Backtesting allows a trader to simulate a trading strategy using historical data to generate results and analyze risk and profitability before risking any actual capital.
A well-conducted backtest that yields positive results assures traders that the strategy is fundamentally sound and is likely to yield profits when implemented in reality. In contrast, a well-conducted backtest that yields suboptimal results will prompt traders to alter or reject the strategy.
Particularly complicated trading strategies, such as strategies implemented by automated trading systems, rely heavily on backtesting to prove their worth, as they are too arcane to evaluate otherwise. As long as a trading idea can be quantified, it can be backtested.
For backtesting to provide meaningful results, traders must develop their strategies and test them in good faith, avoiding bias as much as possible. That means the strategy should be developed without relying on the data used in backtesting.
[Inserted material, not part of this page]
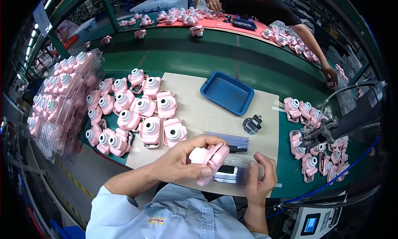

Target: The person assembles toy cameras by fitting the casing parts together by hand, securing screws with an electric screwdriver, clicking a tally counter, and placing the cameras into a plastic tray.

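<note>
A pink toy camera [215,156] with a white lens ring is tilted on its side in my left hand [180,162], the thumb in front and the fingers behind. A gap runs along the seam of its shell. My right hand [261,179] is held to the right of the camera, apart from it, with thumb and fingers spread and nothing visible in them. Beneath the hands lie clear plastic strips [236,141] with dark pieces on them. Several pink cameras [166,103] stand to the left on the beige board [186,89].
A blue tray [227,92] and a small black device [252,124] sit on the board. Stacked clear trays [49,110] of cameras rise at left. More cameras [309,162] lie right, beneath a mounted tool [327,131]. Across the green conveyor [174,52], another person [265,7] handles parts.
</note>
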Action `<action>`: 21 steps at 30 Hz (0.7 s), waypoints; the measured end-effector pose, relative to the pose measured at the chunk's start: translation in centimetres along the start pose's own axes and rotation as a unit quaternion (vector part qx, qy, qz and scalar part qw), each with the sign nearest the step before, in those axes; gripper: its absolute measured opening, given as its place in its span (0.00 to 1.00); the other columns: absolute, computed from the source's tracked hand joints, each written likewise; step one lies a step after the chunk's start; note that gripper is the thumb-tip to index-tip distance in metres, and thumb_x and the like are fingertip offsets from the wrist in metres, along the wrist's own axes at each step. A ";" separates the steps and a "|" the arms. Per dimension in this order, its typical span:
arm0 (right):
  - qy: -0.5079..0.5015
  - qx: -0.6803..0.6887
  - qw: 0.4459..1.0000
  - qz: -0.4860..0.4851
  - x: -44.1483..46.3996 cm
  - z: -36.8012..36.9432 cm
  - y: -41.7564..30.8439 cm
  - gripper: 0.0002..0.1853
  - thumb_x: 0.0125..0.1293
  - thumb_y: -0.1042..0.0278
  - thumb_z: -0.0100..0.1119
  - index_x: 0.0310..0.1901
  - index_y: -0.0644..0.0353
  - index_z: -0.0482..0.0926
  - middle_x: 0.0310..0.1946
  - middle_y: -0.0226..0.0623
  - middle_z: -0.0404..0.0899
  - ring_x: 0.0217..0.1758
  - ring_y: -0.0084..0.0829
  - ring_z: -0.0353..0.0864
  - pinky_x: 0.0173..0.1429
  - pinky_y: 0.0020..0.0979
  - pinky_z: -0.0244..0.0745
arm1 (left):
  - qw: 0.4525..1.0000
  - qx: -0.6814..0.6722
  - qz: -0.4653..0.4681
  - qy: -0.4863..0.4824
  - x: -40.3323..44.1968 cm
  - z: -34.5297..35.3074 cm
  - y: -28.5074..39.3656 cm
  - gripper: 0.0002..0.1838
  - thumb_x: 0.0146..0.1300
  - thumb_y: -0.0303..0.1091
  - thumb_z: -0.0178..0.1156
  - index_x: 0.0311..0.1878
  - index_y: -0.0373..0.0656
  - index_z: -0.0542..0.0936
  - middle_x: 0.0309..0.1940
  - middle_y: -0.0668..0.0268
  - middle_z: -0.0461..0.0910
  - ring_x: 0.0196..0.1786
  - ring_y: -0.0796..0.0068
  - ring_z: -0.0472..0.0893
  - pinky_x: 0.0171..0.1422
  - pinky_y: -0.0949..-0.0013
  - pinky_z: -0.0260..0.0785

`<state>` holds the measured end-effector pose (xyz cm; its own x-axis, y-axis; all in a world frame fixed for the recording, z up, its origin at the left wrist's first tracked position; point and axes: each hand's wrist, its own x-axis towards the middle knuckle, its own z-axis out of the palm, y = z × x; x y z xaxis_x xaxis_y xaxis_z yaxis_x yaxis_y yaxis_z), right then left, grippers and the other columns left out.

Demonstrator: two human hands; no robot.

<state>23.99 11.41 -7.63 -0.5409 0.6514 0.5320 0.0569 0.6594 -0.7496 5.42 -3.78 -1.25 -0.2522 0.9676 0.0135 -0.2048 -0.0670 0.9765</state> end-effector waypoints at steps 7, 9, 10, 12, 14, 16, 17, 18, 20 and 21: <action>-0.038 0.055 0.995 -0.074 0.1 -0.6 -4.7 0.17 0.63 0.74 0.63 0.54 0.67 0.79 0.44 0.46 0.79 0.35 0.32 0.77 0.40 0.28 0.76 | 0.999 0.017 0.027 -0.004 -0.2 3.5 -3.2 0.38 0.55 0.35 0.68 0.69 0.36 0.67 0.63 0.55 0.72 0.59 0.64 0.75 0.64 0.67 0.64; -0.039 0.059 0.995 -0.071 -0.4 -0.2 -4.8 0.18 0.63 0.74 0.63 0.55 0.67 0.79 0.44 0.46 0.79 0.35 0.32 0.77 0.40 0.28 0.76 | 0.999 0.027 0.044 -0.008 -0.5 3.8 -3.7 0.37 0.56 0.34 0.68 0.69 0.36 0.67 0.62 0.56 0.72 0.59 0.65 0.74 0.64 0.67 0.64; -0.041 0.064 0.995 -0.066 -0.7 -0.1 -4.7 0.18 0.63 0.73 0.63 0.55 0.67 0.79 0.45 0.46 0.79 0.35 0.32 0.78 0.40 0.28 0.76 | 0.998 0.038 0.058 -0.009 -0.6 3.8 -3.9 0.36 0.58 0.33 0.67 0.69 0.36 0.67 0.60 0.57 0.72 0.58 0.66 0.74 0.64 0.66 0.63; -0.048 0.078 0.994 -0.060 -1.1 0.0 -4.5 0.19 0.64 0.72 0.63 0.56 0.68 0.78 0.46 0.47 0.79 0.36 0.33 0.78 0.39 0.28 0.76 | 0.994 0.060 0.089 -0.007 -0.6 3.7 -4.1 0.34 0.60 0.32 0.66 0.69 0.37 0.67 0.58 0.58 0.73 0.56 0.68 0.72 0.63 0.66 0.63; -0.049 0.089 0.993 -0.051 -1.4 0.1 -4.5 0.19 0.64 0.72 0.63 0.56 0.68 0.78 0.46 0.47 0.79 0.36 0.33 0.78 0.40 0.28 0.76 | 0.992 0.083 0.099 -0.008 -0.8 3.8 -4.0 0.34 0.59 0.32 0.67 0.69 0.37 0.68 0.57 0.58 0.73 0.56 0.67 0.72 0.63 0.66 0.62; -0.058 0.114 0.992 -0.016 -1.7 0.0 -4.6 0.20 0.64 0.73 0.63 0.57 0.68 0.78 0.47 0.47 0.79 0.37 0.34 0.78 0.41 0.29 0.77 | 0.987 0.125 0.102 -0.007 -1.2 4.1 -3.7 0.35 0.58 0.32 0.68 0.68 0.37 0.68 0.56 0.58 0.73 0.55 0.67 0.72 0.63 0.65 0.62; -0.062 0.124 0.990 0.005 -1.9 0.0 -4.6 0.20 0.64 0.73 0.63 0.57 0.68 0.78 0.48 0.47 0.79 0.37 0.34 0.78 0.42 0.29 0.77 | 0.984 0.143 0.102 -0.009 -1.3 4.2 -3.7 0.35 0.58 0.32 0.69 0.68 0.36 0.68 0.55 0.58 0.73 0.55 0.66 0.72 0.63 0.64 0.61; -0.060 0.117 0.991 0.008 -2.0 0.0 -4.6 0.20 0.64 0.73 0.63 0.57 0.68 0.78 0.48 0.47 0.79 0.37 0.34 0.78 0.42 0.29 0.77 | 0.985 0.138 0.102 -0.014 -1.3 4.3 -3.8 0.35 0.58 0.32 0.69 0.68 0.36 0.68 0.55 0.58 0.73 0.55 0.66 0.72 0.63 0.64 0.61; -0.069 0.117 0.991 0.004 -2.1 0.0 -4.6 0.20 0.63 0.73 0.63 0.57 0.67 0.78 0.48 0.47 0.79 0.39 0.35 0.79 0.43 0.30 0.77 | 0.989 0.105 0.103 0.000 -1.4 4.3 -4.1 0.35 0.57 0.32 0.69 0.68 0.36 0.69 0.54 0.58 0.73 0.54 0.67 0.72 0.62 0.65 0.61; -0.073 0.118 0.990 0.004 -2.2 0.2 -4.6 0.20 0.63 0.74 0.63 0.57 0.67 0.78 0.48 0.47 0.79 0.39 0.35 0.79 0.44 0.30 0.77 | 0.991 0.089 0.101 0.006 -1.6 4.3 -4.2 0.35 0.56 0.32 0.69 0.67 0.35 0.69 0.54 0.58 0.73 0.53 0.67 0.72 0.61 0.65 0.62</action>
<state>24.75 6.92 -5.42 -0.6578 0.5833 0.4766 -0.1278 0.5372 -0.8337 10.70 -3.98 -4.46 -0.2826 0.9358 0.2107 0.0215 -0.2134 0.9767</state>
That’s harder than it seems. Traders generally build strategies based on historical data. They must be strict about testing with different data sets from those they train their models on. Otherwise, the backtest will produce glowing results that mean nothing.
Similarly, traders must avoid data dredging, in which they test a wide range of hypothetical strategies against the same set of data, which will also produce successes that fail in real-time markets because there are many invalid strategies that would beat the market over a specific time period by chance.
One way to compensate for the tendency to data dredge or cherry-pick is to use a strategy that succeeds in the relevant, or in-sample, time period and backtest it with data from a different, or out-of-sample, time period. If in-sample and out-of-sample backtests yield similar results, then they are more likely to be proved valid.